Put in a lighter perhaps more consistent with chronological data let’s look at what we do know. Shortly during or after the Ice Age and continuing on for many millennia humankind traversed land bridges ostensibly from what is now known as Asia. We have specific evidence that supports the notion that during the postglacial era ushered in warmer weather.
This allowed for further domestication and the cultivation of plant life. It should be clearly noted that by the end of the first century A.D., intensive farming was established from the southwest to the east coast inhabitants in what is now referred to as the United States.
With the exception of the Norsemen attempt at settling within the New World, contact between North America and Europe was clearly not established until the Age of Exploration at the end of the 1400s.
However it is of relevance to understand that settlements were indeed founded in Mexico as well as Florida by the Spanish in the 1500s. In addition, we should shed appropriate light on the entire eastern seaboard bordering the Atlantic Ocean littoral by France, England, Sweden, and Holland very early in the 1600s.
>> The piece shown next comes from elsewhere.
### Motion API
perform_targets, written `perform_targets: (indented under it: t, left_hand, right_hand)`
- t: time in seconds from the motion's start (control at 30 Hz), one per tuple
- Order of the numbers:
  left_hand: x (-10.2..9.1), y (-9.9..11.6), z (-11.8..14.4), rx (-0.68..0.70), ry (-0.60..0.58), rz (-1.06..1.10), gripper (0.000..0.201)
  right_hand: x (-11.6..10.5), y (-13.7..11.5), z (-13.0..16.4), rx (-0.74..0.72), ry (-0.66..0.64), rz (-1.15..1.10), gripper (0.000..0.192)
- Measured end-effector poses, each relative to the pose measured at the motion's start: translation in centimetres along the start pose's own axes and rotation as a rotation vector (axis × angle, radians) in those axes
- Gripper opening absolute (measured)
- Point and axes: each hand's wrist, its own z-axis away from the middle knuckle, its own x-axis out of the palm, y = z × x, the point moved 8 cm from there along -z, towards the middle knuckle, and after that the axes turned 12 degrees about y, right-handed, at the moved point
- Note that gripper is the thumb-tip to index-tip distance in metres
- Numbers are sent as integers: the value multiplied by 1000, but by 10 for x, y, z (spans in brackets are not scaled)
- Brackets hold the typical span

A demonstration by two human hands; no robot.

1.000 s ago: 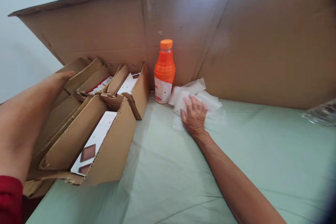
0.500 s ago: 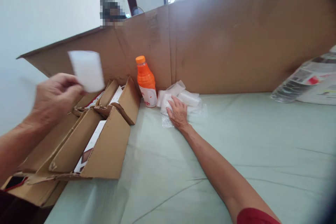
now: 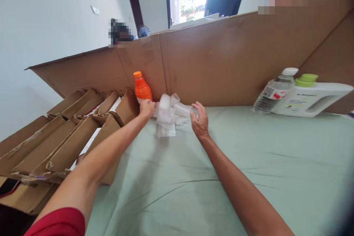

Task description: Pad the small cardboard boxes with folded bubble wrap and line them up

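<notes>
A loose pile of translucent bubble-wrap pouches [image 3: 166, 112] lies on the green cloth near the foot of the cardboard wall. My left hand [image 3: 147, 108] is at the pile's left edge, in front of the lower part of an orange bottle [image 3: 142, 90]. Its fingers look closed, but what they hold, if anything, is hidden. At the pile's right end, my right hand [image 3: 200, 121] has its fingers apart and slightly curved, with nothing gripped. The fingertips are close beside a rolled pouch [image 3: 183, 110]; contact is unclear.
Open cardboard compartments [image 3: 59, 147] stand in rows on the left, some with white boxes inside. A tall cardboard panel [image 3: 215, 64] runs along the back. To the right are a clear water bottle [image 3: 272, 94] and a white jug [image 3: 306, 99] with a green cap. People are beyond the panel.
My left hand has come right and down from above the boxes to the pile; the white sheet it held is no longer seen in it. My right hand has moved off the pile to its right end.
</notes>
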Motion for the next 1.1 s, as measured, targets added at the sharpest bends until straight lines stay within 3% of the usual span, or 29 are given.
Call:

There were characteristics which many people had in common: Many people were fair-skinned with lighter hair; many were of medium build and tall. What many of us either choose not to think of – or, don’t know of immediately – is the praxis of these people. For example most of these people were colonizing in groups normally from places that had established cultures, norms, and they were assumed to continue on during their exploration.
Following on the heels of Columbus’ New World discoveries – which were vast and far-reaching – the Spanish set sail for America and conquered the Native American Aztecs and further south the conquering of the Inca empire literally established an colonial empire from Mexico to Peru. Even earlier the Spanish had explorers from the southwest (USA) to St. Augustine Florida, whilst at the same time the French were actively trading with the native cultures in the St. Lawrence valley onward to the Great Lakes.
When one looks at the state of affairs during the 1500s through the 1600s in Europe one should be noticing that the entire United Kingdom was in a violent civil war. The slew of monarchs around Charles I, who was executed, then Oliver Cromwell, and his whimsical destinations for acquiring new land and wealth were nothing short of additional failure causing many to be unsettled with an enormous government. This aided by an unpopular civil war for England – and on the edge with the French Revolution furthermore, when one considers the totality of Europe – Germanic wars, Prussia, and again Spain and Portugal amassing tremendous caches of wealth, Europe was in flux.
Perhaps more than anything else, as told by historian J.H. Elliott was in the notion of those Western Europeans liked the way things were – and resisted innovation like the plague. In fact as we already know that at the end of violent uprisings created a unique time for renovation. Precisely what those settling the New World didn’t want – they were looking for stability, especially within their civic and social organization.
And it is important to understand that the whole of Europe were in some way facing uprisings, thus they were in a state of constant changes. What causes more anxiety than changes?
[1] Reference to the national experiment literally means the process by which the second, third, and some fourth generations of colonists indulged to create what we call the national government. It should be remembered that before, during, and after the experiment it nonetheless remained an experiment.